Un journaliste à la tête de la diplomatie burkinabé, un honneur pour la presse. Comment vous vivez ce moment ?

Un journaliste à la tête de la diplomatie burkinabaise, pour moi c’est un grand moment de paradoxe. C’est qu’au moment où vous êtes journaliste, à la recherche constamment de l’information et vous devenez ministre surtout des affaires étrangères, vous êtes au cœur de l’information. La seule différence ce que vous ne pouvez pas donner toutes ces  informations et tout ce que vous savez. Donc vous vivez ce paradoxe là. On s’habitue. Vous savez la vie c’est une découverte on dit que le journalisme mène à tout et moi ça m’a mené à la diplomatie. Avant cela, j’ai été conseiller spécial du président Alpha Condé de la Guinée. Donc j’ai eu une belle transition avant d’arriver au poste des affaires étrangères où je suis en ce moment.

Est-ce que le micro vous manque monsieur Barry ?
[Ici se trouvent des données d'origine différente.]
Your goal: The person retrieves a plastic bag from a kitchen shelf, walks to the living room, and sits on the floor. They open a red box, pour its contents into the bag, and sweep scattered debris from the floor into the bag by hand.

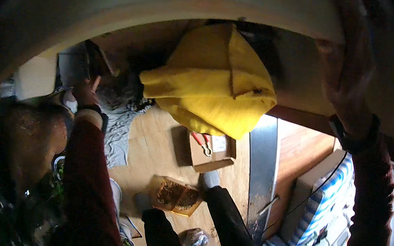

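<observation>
My left hand [86, 92] reaches out at the left, beside a grey panel-like thing [74, 62] and dark, blurred items; whether it holds anything is unclear. Raised at the upper right, my right hand [347, 76] is against a large pale curved surface [152, 9], its fingers in shadow. Between the hands, a yellow cloth [213, 84] hangs in folds. Below the cloth, an open cardboard box [209, 167] on the floor holds red-handled pliers [202, 144] and a pale paper. Near my feet stands an orange-brown divided tray [174, 210] with dark, crumbly contents.
A grey crumpled cloth [116, 147] lies on the wooden floor. Potted plants [59, 168] stand at the left, and a clear plastic bag [196, 239] lies between my legs. To the right are a dark threshold strip [263, 170], a hammer-like tool [268, 205] and a blue-checked cushion [321, 204].
</observation>
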Available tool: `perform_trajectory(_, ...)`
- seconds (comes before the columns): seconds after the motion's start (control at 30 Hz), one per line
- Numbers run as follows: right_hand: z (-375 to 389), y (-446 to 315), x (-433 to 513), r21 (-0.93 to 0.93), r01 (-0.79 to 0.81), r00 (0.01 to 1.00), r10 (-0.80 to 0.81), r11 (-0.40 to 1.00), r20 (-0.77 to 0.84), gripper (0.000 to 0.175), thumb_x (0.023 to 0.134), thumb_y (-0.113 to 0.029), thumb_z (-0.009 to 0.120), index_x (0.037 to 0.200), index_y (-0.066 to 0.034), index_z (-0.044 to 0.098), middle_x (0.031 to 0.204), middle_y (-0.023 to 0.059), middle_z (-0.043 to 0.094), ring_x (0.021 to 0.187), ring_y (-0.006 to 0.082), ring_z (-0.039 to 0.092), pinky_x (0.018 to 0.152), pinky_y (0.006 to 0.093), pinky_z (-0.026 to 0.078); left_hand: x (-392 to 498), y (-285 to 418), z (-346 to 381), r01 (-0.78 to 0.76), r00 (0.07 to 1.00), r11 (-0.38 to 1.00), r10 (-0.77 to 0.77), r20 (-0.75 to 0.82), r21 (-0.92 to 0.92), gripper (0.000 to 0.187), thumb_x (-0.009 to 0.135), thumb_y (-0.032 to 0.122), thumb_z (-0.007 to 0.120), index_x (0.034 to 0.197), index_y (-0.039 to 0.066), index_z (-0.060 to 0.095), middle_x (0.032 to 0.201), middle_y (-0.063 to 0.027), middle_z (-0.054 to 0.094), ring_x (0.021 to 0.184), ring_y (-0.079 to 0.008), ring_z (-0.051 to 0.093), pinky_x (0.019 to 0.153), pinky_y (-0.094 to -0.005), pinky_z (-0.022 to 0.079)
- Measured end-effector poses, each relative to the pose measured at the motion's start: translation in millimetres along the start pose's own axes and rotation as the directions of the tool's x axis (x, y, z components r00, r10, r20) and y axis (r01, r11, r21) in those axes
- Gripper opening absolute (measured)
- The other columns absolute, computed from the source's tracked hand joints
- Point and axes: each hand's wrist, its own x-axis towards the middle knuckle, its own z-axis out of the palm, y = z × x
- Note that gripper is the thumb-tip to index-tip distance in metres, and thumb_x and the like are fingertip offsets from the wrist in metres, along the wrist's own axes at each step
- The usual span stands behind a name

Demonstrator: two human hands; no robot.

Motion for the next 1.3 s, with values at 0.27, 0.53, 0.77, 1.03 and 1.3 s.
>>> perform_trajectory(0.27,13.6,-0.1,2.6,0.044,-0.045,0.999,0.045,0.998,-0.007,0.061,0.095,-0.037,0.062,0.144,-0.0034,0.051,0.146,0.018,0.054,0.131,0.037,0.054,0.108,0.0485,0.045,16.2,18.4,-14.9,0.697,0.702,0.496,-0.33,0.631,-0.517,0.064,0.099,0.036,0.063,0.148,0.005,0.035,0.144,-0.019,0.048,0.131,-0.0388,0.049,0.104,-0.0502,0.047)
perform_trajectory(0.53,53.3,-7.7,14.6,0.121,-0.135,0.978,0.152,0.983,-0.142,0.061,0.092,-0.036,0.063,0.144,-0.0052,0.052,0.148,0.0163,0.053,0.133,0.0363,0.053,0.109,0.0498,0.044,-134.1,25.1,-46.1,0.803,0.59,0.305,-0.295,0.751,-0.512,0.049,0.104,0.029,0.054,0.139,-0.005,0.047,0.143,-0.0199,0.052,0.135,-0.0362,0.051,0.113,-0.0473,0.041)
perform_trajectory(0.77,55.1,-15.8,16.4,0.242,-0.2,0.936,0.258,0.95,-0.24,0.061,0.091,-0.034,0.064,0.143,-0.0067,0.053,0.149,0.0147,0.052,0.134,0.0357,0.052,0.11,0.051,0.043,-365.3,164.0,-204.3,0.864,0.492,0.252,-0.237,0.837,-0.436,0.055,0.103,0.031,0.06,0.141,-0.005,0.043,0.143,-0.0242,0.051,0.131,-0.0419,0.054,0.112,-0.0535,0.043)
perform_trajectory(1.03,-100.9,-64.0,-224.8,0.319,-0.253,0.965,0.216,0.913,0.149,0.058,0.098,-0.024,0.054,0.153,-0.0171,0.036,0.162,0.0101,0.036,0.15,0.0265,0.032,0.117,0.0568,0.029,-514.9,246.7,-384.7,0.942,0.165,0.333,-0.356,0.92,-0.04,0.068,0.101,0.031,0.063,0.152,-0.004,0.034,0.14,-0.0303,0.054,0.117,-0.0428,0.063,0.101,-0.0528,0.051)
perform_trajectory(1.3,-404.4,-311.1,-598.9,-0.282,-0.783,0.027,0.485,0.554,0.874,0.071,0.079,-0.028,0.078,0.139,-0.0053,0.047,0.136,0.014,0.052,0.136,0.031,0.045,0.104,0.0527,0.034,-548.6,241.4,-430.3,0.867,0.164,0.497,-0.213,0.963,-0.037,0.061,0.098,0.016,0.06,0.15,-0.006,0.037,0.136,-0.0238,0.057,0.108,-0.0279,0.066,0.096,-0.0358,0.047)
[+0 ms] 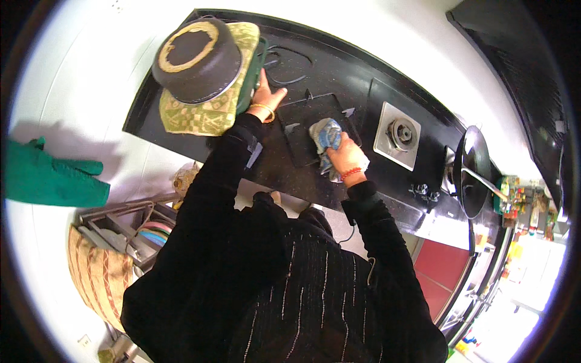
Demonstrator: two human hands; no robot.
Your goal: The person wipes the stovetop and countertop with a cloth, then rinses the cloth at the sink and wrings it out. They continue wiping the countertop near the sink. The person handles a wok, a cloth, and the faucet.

J’ai tellement travaillé ces dernières années, je pense que je suis toujours en vacances pour ce travail. Mais, là où parfois je pense à ça c’est  quand vous écoutez des confrères faire des comptes-rendus, un reportage ou quelque chose, vous avez vos critiques, vous avez envie de faire. Comme ça, à ce niveau on dit que ça nous manque.

C’est paradoxal, avant vous tendez le micro, aujourd’hui on vous tend le micro.

Oui c’est quand même difficile,  les premiers moments. On se rend compte qu’on chauffait les gens à travers les questions et aujourd’hui c’est notre tour maintenant qu’on nous chauffe. Mais, c’est pour plaisanter. Donc un journaliste n’est pas forcément un bon communicateur, pas forcément. Il y a une petite période d’adaptation aussi qu’il faut faire pour s’habituer qu’on nous tend le micro. On vous harcèle de questions. C’est toujours aisé de poser des questions mais maintenant il faut répondre et donc c’est mon tour maintenant.

Juste pour boucler, comment se porte la diplomatie burkinabè ?

C’est une diplomatie qui se porte très bien, à merveille et on est en phase avec le Mali sur toutes les grandes questions de la sous-région, notamment les  questions de la gestion du Nord, et sur les questions de la MUNISMA  et sur toutes les autres grandes questions transversales de l’Afrique de l’Ouest et le continent africain.   Et en tout cas, la diplomatie burkinabé est acquise on a ajouté maintenant la coopération et les burkinabé de l’extérieur. Donc nous sommes constamment sur la brèche. Et  l’un des grands chantiers, ça été surtout de reconnecter, de renouer  avec la Cote d’Ivoire et on n’a réussi ça récemment avec l’organisation d’un sommet entre les deux pays après un conseil de ministres conjoint. Et on s’attaque également aux questions de coopération avec l’Europe et aussi les pays Arabes.